Matthieu
IntroductionMatthieu 14
Compréhension immédiate · restitution Clarté
À cette époque, Hérode le tétrarque entendit parler de Jésus.
Il dit à ses serviteurs : « C’est Jean le Baptiste ! Il est ressuscité d’entre les morts, et c’est pourquoi des puissances agissent en lui. »
Car Hérode avait fait arrêter Jean, l’avait lié et mis en prison à cause d’Hérodiade, femme de Philippe son frère.
Jean lui disait en effet : « Il ne t’est pas permis de l’avoir pour femme. »
Hérode voulait le tuer, mais il craignait la foule, parce qu’on tenait Jean pour un prophète.
Lors de l’anniversaire d’Hérode, la fille d’Hérodiade dansa au milieu des convives et plut à Hérode.
Il lui promit alors sous serment de lui donner tout ce qu’elle demanderait.
Poussée par sa mère, elle dit : « Donne-moi ici, sur un plat, la tête de Jean le Baptiste. »
Le roi en fut attristé ; mais à cause de ses serments et des convives, il ordonna de la lui donner.
Il envoya décapiter Jean dans la prison.
Sa tête fut apportée sur un plat et donnée à la jeune fille, qui la porta à sa mère.
Les disciples de Jean vinrent prendre le corps, l’ensevelirent, puis allèrent annoncer la nouvelle à Jésus.
En apprenant cela, Jésus partit de là en barque vers un endroit désert, à l’écart. Les foules l’apprirent et le suivirent à pied depuis les villes.
En débarquant, il vit une grande foule ; il fut saisi de compassion pour elle et guérit ses malades.
Le soir venu, les disciples s’approchèrent et lui dirent : « L’endroit est désert et l’heure est déjà avancée. Renvoie les foules afin qu’elles aillent dans les villages acheter de quoi manger. »
Jésus leur répondit : « Elles n’ont pas besoin de partir. Donnez-leur vous-mêmes à manger. »
Ils lui dirent : « Nous n’avons ici que cinq pains et deux poissons. »
Il dit : « Apportez-les-moi ici. »
Il ordonna aux foules de s’installer sur l’herbe. Puis il prit les cinq pains et les deux poissons, leva les yeux vers le ciel, prononça la bénédiction, rompit les pains et les donna aux disciples, qui les distribuèrent aux foules.
Tous mangèrent et furent rassasiés. On ramassa les morceaux qui restaient : douze paniers pleins.
Ceux qui avaient mangé étaient environ cinq mille hommes, sans compter les femmes et les enfants.
Aussitôt, Jésus obligea les disciples à monter dans la barque et à le précéder sur l’autre rive, pendant qu’il renverrait les foules.
Après avoir renvoyé les foules, il monta seul sur la montagne pour prier. Le soir venu, il était là seul.
La barque était déjà loin de la terre, battue par les vagues, car le vent était contraire.
Vers la fin de la nuit, Jésus vint vers eux en marchant sur la mer.
Quand les disciples le virent marcher sur la mer, ils furent bouleversés et dirent : « C’est un fantôme ! » Et ils crièrent de peur.
Mais aussitôt Jésus leur parla : « Courage ! C’est moi.
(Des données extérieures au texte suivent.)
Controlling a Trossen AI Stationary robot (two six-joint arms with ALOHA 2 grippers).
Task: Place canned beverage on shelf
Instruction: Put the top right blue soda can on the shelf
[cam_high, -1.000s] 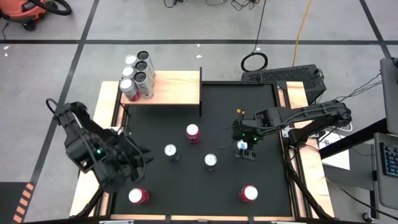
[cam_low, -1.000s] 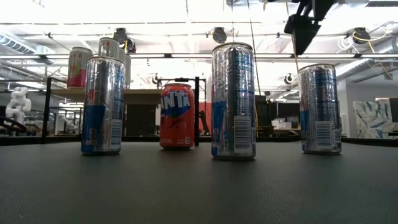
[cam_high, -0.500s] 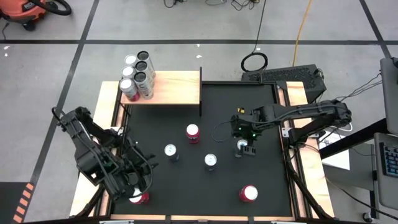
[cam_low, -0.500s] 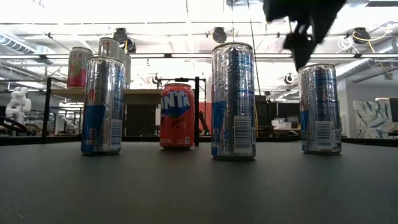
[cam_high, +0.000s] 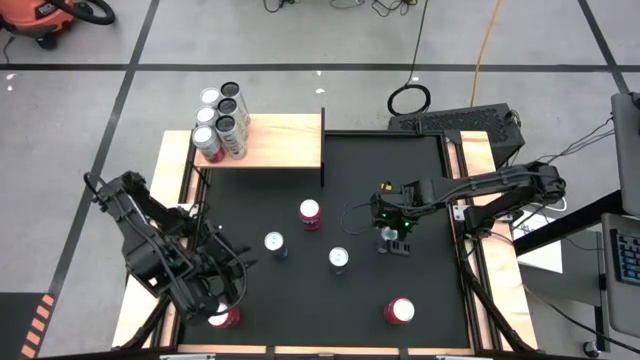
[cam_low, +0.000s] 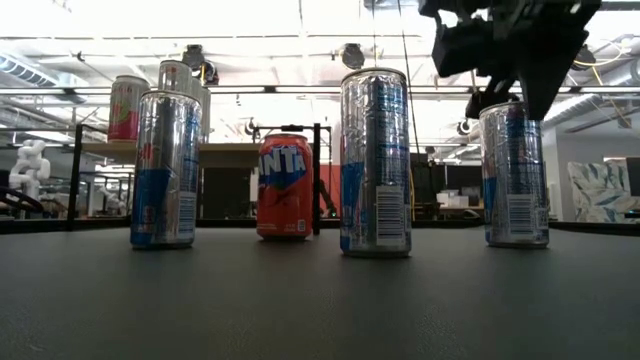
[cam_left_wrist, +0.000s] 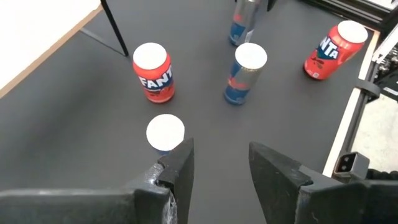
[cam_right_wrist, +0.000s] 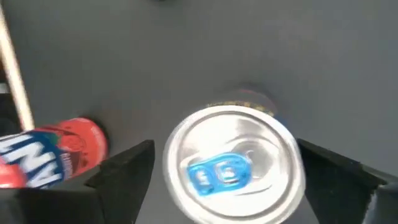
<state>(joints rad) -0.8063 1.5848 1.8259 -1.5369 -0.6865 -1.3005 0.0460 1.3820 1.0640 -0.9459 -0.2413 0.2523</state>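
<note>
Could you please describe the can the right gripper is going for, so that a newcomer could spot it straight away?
On the black mat, look right of centre, under the right gripper. The slim silver-and-blue can stands upright between its open jaws. Unlike its neighbours, its lid carries a blue pull tab.

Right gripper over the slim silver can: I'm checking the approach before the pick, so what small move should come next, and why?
Probably a short straight descent, then close. The right gripper is open, its fingers flanking the slim silver can from above, with the can's top centred between them. In the low view it sits at the can's top, so the fingers do not yet reach down the can's sides.
</note>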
N’ayez pas peur. »
Pierre lui répondit : « Seigneur, si c’est toi, ordonne-moi de venir vers toi sur les eaux. »
Jésus dit : « Viens. » Pierre descendit de la barque, marcha sur les eaux et vint vers Jésus.
Mais voyant le vent, il eut peur ; comme il commençait à s’enfoncer, il cria : « Seigneur, sauve-moi ! »
Aussitôt, Jésus étendit la main, le saisit et lui dit : « Homme de peu de foi, pourquoi as-tu douté ? »
Quand ils furent montés dans la barque, le vent tomba.
Alors ceux qui étaient dans la barque se prosternèrent devant lui en disant : « Vraiment, tu es Fils de Dieu. »
Après avoir traversé, ils abordèrent à Génésareth.
Les hommes de cet endroit reconnurent Jésus et envoyèrent prévenir toute la région ; on lui amena tous les malades.
Ils le suppliaient de pouvoir seulement toucher la frange de son vêtement ; et tous ceux qui la touchèrent furent pleinement sauvés.